## What to do
Each line of the material should be output exactly as shown.

BEGIN Data section

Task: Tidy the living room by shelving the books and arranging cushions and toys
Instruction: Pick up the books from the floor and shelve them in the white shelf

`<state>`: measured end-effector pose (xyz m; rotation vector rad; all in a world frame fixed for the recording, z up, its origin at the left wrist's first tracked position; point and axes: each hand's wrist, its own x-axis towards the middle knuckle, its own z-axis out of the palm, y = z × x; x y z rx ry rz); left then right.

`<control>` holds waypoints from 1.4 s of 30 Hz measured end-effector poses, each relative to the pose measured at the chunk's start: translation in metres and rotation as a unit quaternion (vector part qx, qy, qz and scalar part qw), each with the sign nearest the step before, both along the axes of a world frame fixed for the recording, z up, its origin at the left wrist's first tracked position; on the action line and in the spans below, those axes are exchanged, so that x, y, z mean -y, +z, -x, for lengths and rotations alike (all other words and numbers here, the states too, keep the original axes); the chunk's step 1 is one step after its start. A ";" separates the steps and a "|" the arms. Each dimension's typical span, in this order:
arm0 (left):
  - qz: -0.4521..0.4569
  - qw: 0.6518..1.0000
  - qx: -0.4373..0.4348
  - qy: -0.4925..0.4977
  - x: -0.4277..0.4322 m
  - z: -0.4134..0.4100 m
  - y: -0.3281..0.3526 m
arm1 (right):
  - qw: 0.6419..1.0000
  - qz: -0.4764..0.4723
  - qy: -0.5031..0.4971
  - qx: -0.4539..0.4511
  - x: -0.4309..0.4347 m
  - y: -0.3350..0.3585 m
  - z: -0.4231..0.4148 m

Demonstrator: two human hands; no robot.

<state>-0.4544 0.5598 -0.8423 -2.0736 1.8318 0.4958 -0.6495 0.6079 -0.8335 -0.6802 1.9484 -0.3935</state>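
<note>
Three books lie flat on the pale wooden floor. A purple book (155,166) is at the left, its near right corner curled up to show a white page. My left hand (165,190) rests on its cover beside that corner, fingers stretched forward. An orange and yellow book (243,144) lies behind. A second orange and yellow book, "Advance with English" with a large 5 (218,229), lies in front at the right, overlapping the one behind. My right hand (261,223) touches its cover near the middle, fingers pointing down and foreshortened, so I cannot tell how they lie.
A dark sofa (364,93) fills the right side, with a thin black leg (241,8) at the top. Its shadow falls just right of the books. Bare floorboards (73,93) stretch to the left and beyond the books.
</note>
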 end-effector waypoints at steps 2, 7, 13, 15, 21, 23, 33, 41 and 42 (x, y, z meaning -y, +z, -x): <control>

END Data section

## Response to the task
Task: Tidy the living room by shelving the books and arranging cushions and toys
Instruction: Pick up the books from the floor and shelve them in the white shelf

`<state>`: measured end-effector pose (xyz m; rotation vector rad; all in a world frame fixed for the recording, z up, its origin at the left wrist's first tracked position; point and axes: each hand's wrist, its own x-axis towards the middle knuckle, its own z-axis out of the palm, y = z × x; x y z rx ry rz); left then right.

`<control>` holds waypoints from 1.4 s of 30 Hz measured end-effector poses, each relative to the pose measured at the chunk's start: translation in metres and rotation as a unit quaternion (vector part qx, qy, qz and scalar part qw), each with the sign nearest the step before, both along the axes of a world frame fixed for the recording, z up, its origin at the left wrist's first tracked position; on the action line and in the spans below, those axes are exchanged, so that x, y, z mean -y, +z, -x, for lengths and rotations alike (all other words and numbers here, the states too, keep the original axes); the chunk's step 1 is one step after its start. A ";" separates the steps and a "|" the arms. Each dimension's typical span, in this order:
arm0 (left):
  - qz: -0.4521..0.4569
  - qw: 0.6518..1.0000
  - qx: -0.4373..0.4348
  - qy: -0.4925..0.4977
  - x: -0.4277..0.4322 m
  - z: -0.4134..0.4100 m
  - y: -0.3281..0.3526 m
arm1 (right):
  - qw: 0.6419..1.0000
  - qz: -0.4764..0.4723
  - qy: -0.5031..0.4971
  - qx: -0.4539..0.4511
  - x: -0.4309..0.4347 m
  - y: -0.3350..0.3585 m
  - z: -0.4231..0.4148 m

Demonstrator: two human hands; no robot.

<state>-0.4544 0.5598 -0.8423 -2.0736 1.8318 0.4958 -0.6495 0.6079 -0.8335 -0.6802 1.9484 -0.3935</state>
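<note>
Three books lie flat on the pale wooden floor. A purple book (155,166) is at the left, its near right corner curled up to show a white page. My left hand (165,190) rests on its cover beside that corner, fingers stretched forward. An orange and yellow book (243,144) lies behind. A second orange and yellow book, "Advance with English" with a large 5 (218,229), lies in front at the right, overlapping the one behind. My right hand (261,223) touches its cover near the middle, fingers pointing down and foreshortened, so I cannot tell how they lie.
A dark sofa (364,93) fills the right side, with a thin black leg (241,8) at the top. Its shadow falls just right of the books. Bare floorboards (73,93) stretch to the left and beyond the books.
</note>
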 end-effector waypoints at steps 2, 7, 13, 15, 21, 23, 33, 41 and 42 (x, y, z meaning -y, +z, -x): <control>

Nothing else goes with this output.